[DATA BELOW Boundary: Start]

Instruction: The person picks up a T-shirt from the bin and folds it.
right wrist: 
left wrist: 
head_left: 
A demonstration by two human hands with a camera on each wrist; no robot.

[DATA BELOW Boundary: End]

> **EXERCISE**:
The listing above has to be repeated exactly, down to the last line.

> **REPLY TO THE EXERCISE**:
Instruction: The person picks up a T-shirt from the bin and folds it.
right wrist: 
left wrist: 
head_left: 
A demonstration by two human hands with a camera on each wrist; no robot.

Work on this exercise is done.